Moose and Cherry Trees

Moose browse lab: Is moose browse behavior affected by wild cherry trees?


In the winter moose eat woody browse from a variety of trees and shrubs, primarily willow species, aspen, cottonwood and birch, while some species such as alder are rarely used. In Anchorage and other parts of Alaska introduced European bird cherry, Prunus padus, trees are invading moose habitat presenting moose with a potential food source or competitor with commonly used food sources.

Most of the woody plants occupying moose habitat in Alaska produce secondary chemical compounds that often function to deter moose and other herbivores from browsing the plant to death.  For example, willows contain salicin (used to develop aspirin) and cherry trees contain prunasin a cyanogenic glycoside that is converted to cyanide when eaten. Some plants store the secondary chemical compounds in higher concentrations in the shoot tips and buds and respond to damage by increasing chemical concentrations. Plants can store these chemical compounds at higher concentrations when the plant is young and most vulnerable. In some instances the secondary chemicals can be deadly. The way a plant uses secondary chemical compounds varies between species.  Moose often cope with these chemicals by varying their diets to not over consume any one particular chemical.

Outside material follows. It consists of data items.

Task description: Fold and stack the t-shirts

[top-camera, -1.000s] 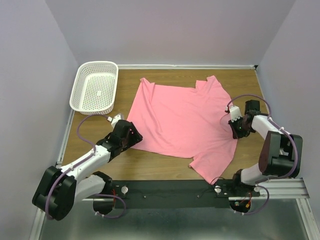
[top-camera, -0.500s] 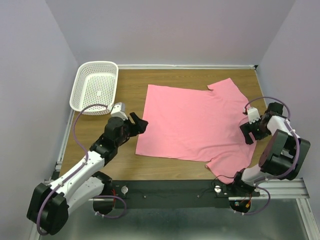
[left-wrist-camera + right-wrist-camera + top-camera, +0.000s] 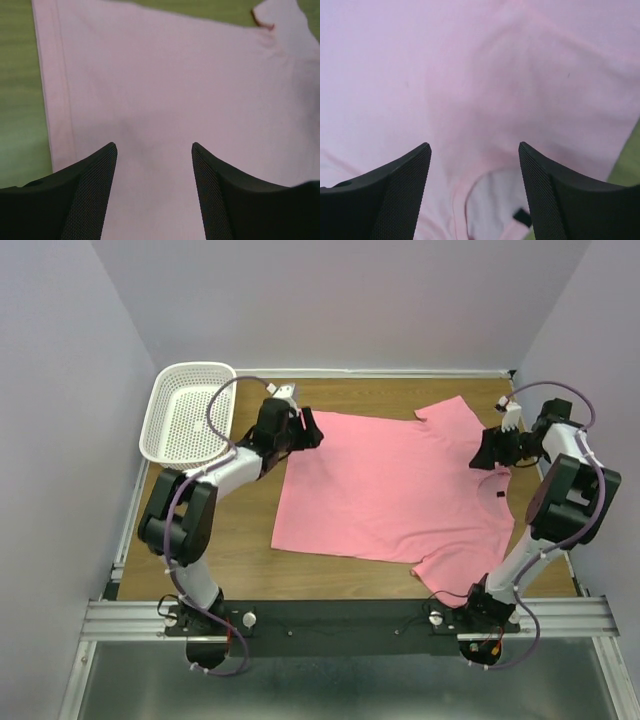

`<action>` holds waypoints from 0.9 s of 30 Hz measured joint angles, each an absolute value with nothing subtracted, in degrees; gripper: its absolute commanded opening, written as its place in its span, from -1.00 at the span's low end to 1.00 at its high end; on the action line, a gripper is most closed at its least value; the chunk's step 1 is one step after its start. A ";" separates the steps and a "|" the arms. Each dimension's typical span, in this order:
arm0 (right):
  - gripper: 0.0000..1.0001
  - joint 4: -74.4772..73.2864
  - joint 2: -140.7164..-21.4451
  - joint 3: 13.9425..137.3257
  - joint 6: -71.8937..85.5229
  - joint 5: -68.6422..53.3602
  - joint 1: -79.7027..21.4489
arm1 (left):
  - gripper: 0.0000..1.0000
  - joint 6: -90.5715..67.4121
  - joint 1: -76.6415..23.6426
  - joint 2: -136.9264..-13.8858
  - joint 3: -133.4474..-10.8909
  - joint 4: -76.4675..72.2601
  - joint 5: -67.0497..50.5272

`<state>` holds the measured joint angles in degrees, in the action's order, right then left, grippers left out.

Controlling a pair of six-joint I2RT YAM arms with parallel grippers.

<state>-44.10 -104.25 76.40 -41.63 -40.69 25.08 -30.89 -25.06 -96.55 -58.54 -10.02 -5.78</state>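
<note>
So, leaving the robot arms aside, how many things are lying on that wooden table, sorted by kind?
Salmon-pink short-sleeved t-shirt: 1
White perforated plastic basket: 1
Total: 2

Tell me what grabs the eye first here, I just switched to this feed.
The salmon-pink t-shirt, spread nearly flat across the middle of the wooden table, dominates. Both grippers hang open over it: the left gripper at its far left corner, the right gripper by the neckline at its right edge. A white basket sits in the table's far left corner.
</note>
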 measured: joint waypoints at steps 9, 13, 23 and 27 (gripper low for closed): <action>0.06 -32.84 -125.49 102.32 -17.34 -41.06 18.26 | 0.24 -26.96 -14.41 -120.16 -92.20 -3.75 -11.25; 0.06 -28.18 -136.38 117.47 -8.97 -37.08 17.15 | 0.23 -27.03 -12.91 -127.52 -100.57 -1.04 -12.91; 0.05 -24.99 -154.63 138.91 3.03 -29.82 16.19 | 0.23 -27.46 -12.88 -132.68 -104.77 2.39 -16.19; 0.04 -23.62 -156.09 140.49 4.86 -28.73 15.31 | 0.24 -27.73 -12.47 -132.66 -103.92 1.28 -17.78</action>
<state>-23.62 -156.09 140.49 4.86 -28.73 15.31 -27.73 -12.47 -132.66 -103.92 1.28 -17.78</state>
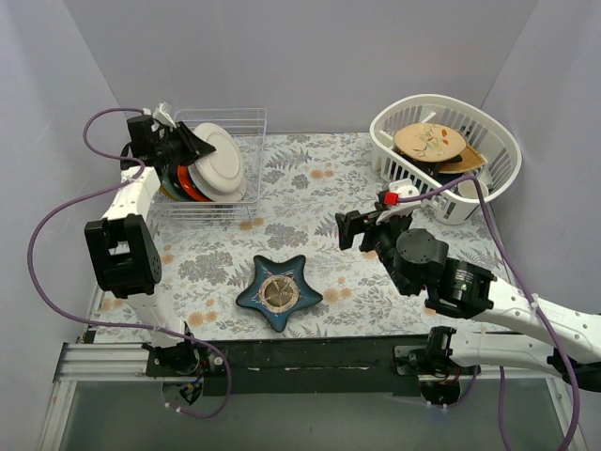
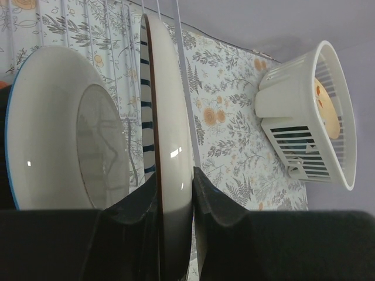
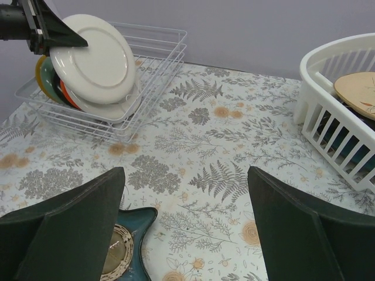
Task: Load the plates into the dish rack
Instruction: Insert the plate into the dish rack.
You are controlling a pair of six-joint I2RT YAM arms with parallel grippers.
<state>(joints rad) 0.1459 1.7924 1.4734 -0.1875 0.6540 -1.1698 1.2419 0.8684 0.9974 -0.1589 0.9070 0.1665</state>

Three dead moose were found in Anchorage winter of 2010-2011 after consuming bird cherry trees (Woodford 2011). When an animal consumes cyanogenic plants such as cherry trees the chewing and digestive actions break the cells releasing the cyanogenic glycoside (Francisco 2000). Enzymes come in contact with the released cyanogenic glycoside and facilitate the process of breaking the chemical down and releasing hydrogen cyanide (HCN) a toxic gas (Francisco 2000). The HCN is transferred to blood cells and is redistributed throughout the body where it has a primary toxic effect on the central nervous system (CNS) (Dirikolu 2003). The redistribution effectively prevents much of the HCN from coming in contact with the CNS, and allows large animals such as moose and horses to consume small amounts of toxic HCN without death or clinical signs of poisoning (Dirikolu 2003). However, when high enough HCN concentrations are reached in an animal clinical signs such as erratic behavior, gasping for air, staggering and in some instances death will occur.

The cherry trees responsible for the recorded deaths of the moose were all planted in private landscapes (Woodford 2011). These cherry trees are invading natural forests throughout Anchorage, and in some instances appear to be the dominant vegetation (Flagstad 2010). Research on invasive cherry trees affect to salmon habitat has shown that they do not support comparable quantity or diversity of insects as other tree species (Roon 2011). Fewer insects on the tree may be from the cyanogens contained in the tree preventing insects from eating the leaves.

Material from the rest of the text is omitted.